* Prompt: Give every line below again, exactly as it appears.

* Stored data:
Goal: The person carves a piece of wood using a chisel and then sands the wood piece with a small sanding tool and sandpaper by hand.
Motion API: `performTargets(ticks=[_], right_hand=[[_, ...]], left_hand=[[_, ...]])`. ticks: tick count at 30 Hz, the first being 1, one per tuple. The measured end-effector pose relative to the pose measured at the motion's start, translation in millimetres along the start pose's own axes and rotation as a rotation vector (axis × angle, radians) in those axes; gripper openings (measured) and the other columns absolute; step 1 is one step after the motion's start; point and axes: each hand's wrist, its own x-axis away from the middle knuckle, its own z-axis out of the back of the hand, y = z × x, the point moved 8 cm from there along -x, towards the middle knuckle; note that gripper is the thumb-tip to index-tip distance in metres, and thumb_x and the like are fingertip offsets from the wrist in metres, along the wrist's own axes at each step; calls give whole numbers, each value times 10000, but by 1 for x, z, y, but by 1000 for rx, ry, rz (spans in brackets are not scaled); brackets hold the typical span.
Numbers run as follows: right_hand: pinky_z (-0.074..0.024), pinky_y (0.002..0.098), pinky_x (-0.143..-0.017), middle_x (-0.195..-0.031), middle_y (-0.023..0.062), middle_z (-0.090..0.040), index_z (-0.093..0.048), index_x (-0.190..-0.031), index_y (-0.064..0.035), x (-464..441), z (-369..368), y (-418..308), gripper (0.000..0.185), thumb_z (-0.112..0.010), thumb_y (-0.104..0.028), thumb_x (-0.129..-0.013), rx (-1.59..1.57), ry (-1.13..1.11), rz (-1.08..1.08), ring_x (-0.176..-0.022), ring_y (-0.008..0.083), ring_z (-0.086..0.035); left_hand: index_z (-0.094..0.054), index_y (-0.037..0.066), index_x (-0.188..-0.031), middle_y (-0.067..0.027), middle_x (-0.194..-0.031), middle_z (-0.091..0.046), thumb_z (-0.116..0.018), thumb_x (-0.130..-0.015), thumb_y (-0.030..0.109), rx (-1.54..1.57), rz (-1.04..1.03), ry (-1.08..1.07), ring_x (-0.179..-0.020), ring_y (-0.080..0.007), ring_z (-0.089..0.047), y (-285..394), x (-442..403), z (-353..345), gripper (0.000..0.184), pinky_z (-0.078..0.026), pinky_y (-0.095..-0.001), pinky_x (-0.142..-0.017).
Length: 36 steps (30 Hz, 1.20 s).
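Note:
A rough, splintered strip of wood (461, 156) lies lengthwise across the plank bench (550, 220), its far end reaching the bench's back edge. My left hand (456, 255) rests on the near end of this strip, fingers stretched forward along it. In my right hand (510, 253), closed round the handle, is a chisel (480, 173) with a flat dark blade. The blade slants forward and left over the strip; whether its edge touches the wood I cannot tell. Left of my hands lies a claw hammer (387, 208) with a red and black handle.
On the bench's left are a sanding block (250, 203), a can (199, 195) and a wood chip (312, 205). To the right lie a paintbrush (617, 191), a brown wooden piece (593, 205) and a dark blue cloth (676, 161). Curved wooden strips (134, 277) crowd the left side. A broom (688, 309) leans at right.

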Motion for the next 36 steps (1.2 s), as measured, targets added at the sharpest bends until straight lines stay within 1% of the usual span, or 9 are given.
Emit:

* Result of the task:
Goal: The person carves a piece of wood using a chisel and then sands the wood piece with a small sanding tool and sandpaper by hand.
Motion API: `performTargets(ticks=[_], right_hand=[[_, ...]], left_hand=[[_, ...]])`. ticks: tick count at 30 Hz, the first being 1, one per tuple. The measured end-effector pose relative to the pose measured at the motion's start, translation in millimetres along the start pose's own axes and rotation as a rotation vector (axis × angle, radians) in those axes; gripper openings (measured) and the other columns absolute; step 1 is one step after the motion's start; point and axes: each hand's wrist, its own x-axis away from the middle knuckle, its own z-axis out of the back of the hand, y = z × x, the point moved 8 cm from there along -x, towards the middle knuckle; note that gripper is the thumb-tip to index-tip distance in metres, and thumb_x and the like are fingertip offsets from the wrist in metres, along the wrist's own axes at each step; calls give whole numbers, each value times 10000, but by 1 for x, z, y, but by 1000 for rx, ry, rz (spans in brackets are not scaled); brackets hold the typical span.
Numbers run as follows: right_hand: pinky_z (-0.074..0.024), pinky_y (0.002..0.098), pinky_x (-0.143..-0.017), middle_x (-0.195..-0.031), middle_y (-0.023..0.062), middle_z (-0.090..0.040), index_z (-0.093..0.048), index_x (-0.190..-0.031), index_y (-0.064..0.035), x (-464..441), z (-369..368), y (-418..308), gripper (0.000..0.185), thumb_z (-0.112..0.010), thumb_y (-0.104..0.028), thumb_x (-0.129..-0.013), rx (-1.59..1.57), ry (-1.13..1.11), rz (-1.08..1.08), ring_x (-0.176..-0.022), ring_y (-0.008..0.083), ring_z (-0.086..0.035); left_hand: index_z (-0.094..0.054), index_y (-0.037..0.066), index_x (-0.188..-0.031), middle_y (-0.067..0.027), middle_x (-0.194..-0.031), middle_z (-0.091..0.046), thumb_z (-0.116..0.018), thumb_x (-0.130..-0.015), thumb_y (-0.030..0.109), rx (-1.54..1.57), rz (-1.04..1.03), ry (-1.08..1.07), ring_x (-0.179..-0.020), ring_y (-0.080..0.007), ring_z (-0.089..0.047), y (-285..394), x (-442..403), z (-353..345), gripper (0.000..0.184), pinky_z (-0.078..0.026), pinky_y (-0.095..-0.001), pinky_x (-0.142..-0.017).
Length: 36 steps (30 Hz, 1.20 s).
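Note:
A rough, splintered strip of wood (461, 156) lies lengthwise across the plank bench (550, 220), its far end reaching the bench's back edge. My left hand (456, 255) rests on the near end of this strip, fingers stretched forward along it. In my right hand (510, 253), closed round the handle, is a chisel (480, 173) with a flat dark blade. The blade slants forward and left over the strip; whether its edge touches the wood I cannot tell. Left of my hands lies a claw hammer (387, 208) with a red and black handle.
On the bench's left are a sanding block (250, 203), a can (199, 195) and a wood chip (312, 205). To the right lie a paintbrush (617, 191), a brown wooden piece (593, 205) and a dark blue cloth (676, 161). Curved wooden strips (134, 277) crowd the left side. A broom (688, 309) leans at right.
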
Motion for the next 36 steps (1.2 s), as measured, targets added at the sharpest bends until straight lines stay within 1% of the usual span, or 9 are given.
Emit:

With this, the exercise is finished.